# San Luis Pass Park 8/7 thru 8/9



## Hookem-Guy81 (Apr 3, 2013)

Been awhile since we were there, but was our first trip down for the fall. Hauled the 5th wheel and the Boatright down there. Was fine on Thursday but Friday it started to get busy and by Friday evening there was no where to park my truck after pulling the boat out. The overflow lot inside the park was full, but finally I squeezed in between a sign and a boat with inches to spare. Don't really like it like that but that is SLPP. When I had a truck camper I had more room of course, but hey, bigger toys now so gotta live with it.
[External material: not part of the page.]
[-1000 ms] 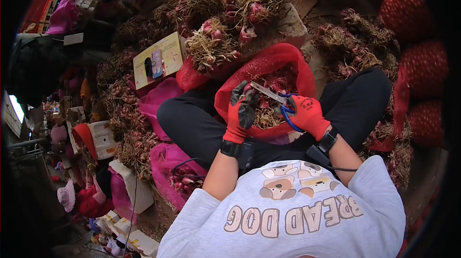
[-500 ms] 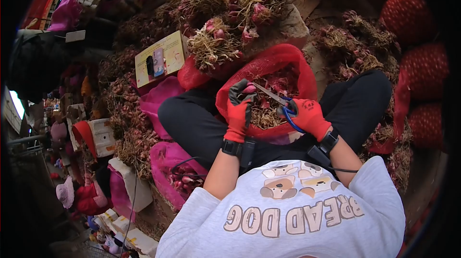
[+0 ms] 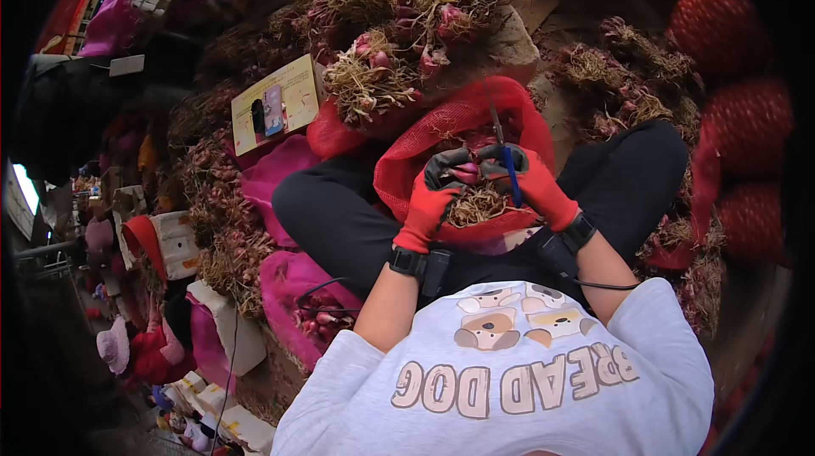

The Park host is really nice and a people person and helped me find the parking place. Also, had a little problem getting out Saturday morning, but neighbors moved their vehicles and off we went. If going down there I suggest going during the week or arrive early Friday. Also, If you have a rig over 25 feet reserve A or B rows only. More room to park the RV and the truck and in our case the other truck that hauls the Boatright. After school starts it should thin out a little and you can get some wiggle room. Just to warn you, SLPP is very popular and gets crowded on the weekends, so you have to live with it. I have before so I am used to it but it can be a shock to newbies if you have been in RV parks with more room to play. It is just so convenient to fishing for me and Jamaica Beach RV does not really have a place to keep another truck and boat. That is where we go just to get away and chill.


----------



## wisslbritches (May 27, 2004)

Sure looks "cozy". Thanks for the report!


----------